On 25 November 2020, HHJ Keyser QC, sitting as a judge of the High Court in the Competition List of the Business and Property Courts (Chancery Division) granted Durham County Council ‘reverse’ summary judgment on its defence against a claim for damages, declaratory and injunctive relief brought The Durham Company Limited trading as Max Recycle.

Max Recycle runs a commercial waste collection and recycling business in north east England. It claimed that it was being undercut by the Council’s statutory commercial waste collection services which are provided for a ‘reasonable charge’ in discharge of its duty under section 45 Environmental Protection Act 1990. Max Recycle claimed that the Council was using its public sources of revenue to cross-subsidise those commercial waste collection services and that this alleged cross-subsidy constituted unlawful State aid as it had not been notified to the European Commission as required by the last sentence of Article 108(3) of the Treaty on the Functioning of the European Union.

The Council’s defence was that any alleged breach of the State aid rules was not, on any view, sufficiently serious under the EU Francovich principle and therefore did not give rise to a claim for damages. The Court agreed.
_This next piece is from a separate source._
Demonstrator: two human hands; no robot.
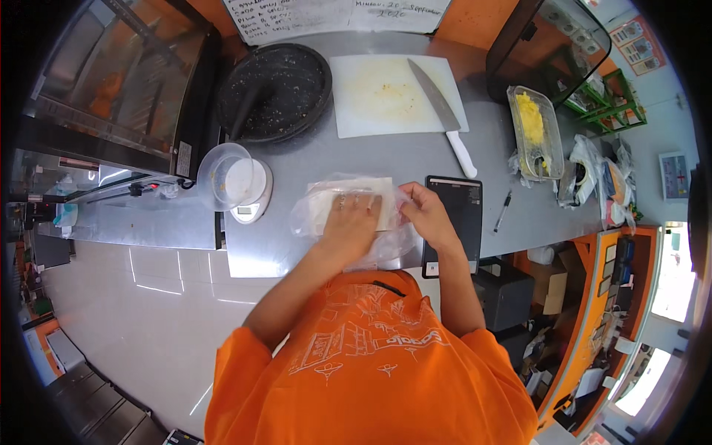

If there were any breach, it was not an inexcusable breach for Francovich purposes and so did not give rise to a right to claim damages.

Max Recycle’s alternative claim that it did not need, as a matter of law, to plead a sufficiently serious breach was also rejected: Francovich applies so far as State liability is concerned.

Claims for declaratory and injunctive relief were also rejected because by the time of any trial of the claim the EU State aid rules would have ceased to apply to the Council and so such relief would be devoid of purpose.

The judgment is here.

Aidan Robertson QC acted for the successful Council instructed by DWF Law LLP

An additional limitation point about the availability of Francovich damages is worth noting (although it did not arise in this case).  Francovich damages claims are now subject to a special limitation period expiring in December 2022. This is because Francovich liability was abolished under the European Union (Withdrawal) Act 2018 with effect from 11pm on 31 December 2020 by Schedule 1, paragraph 4. However, claimants wishing to bring a Francovich claim for damage arising before Exit day have two years from that date to do so under Schedule 8, paragraph 39(7).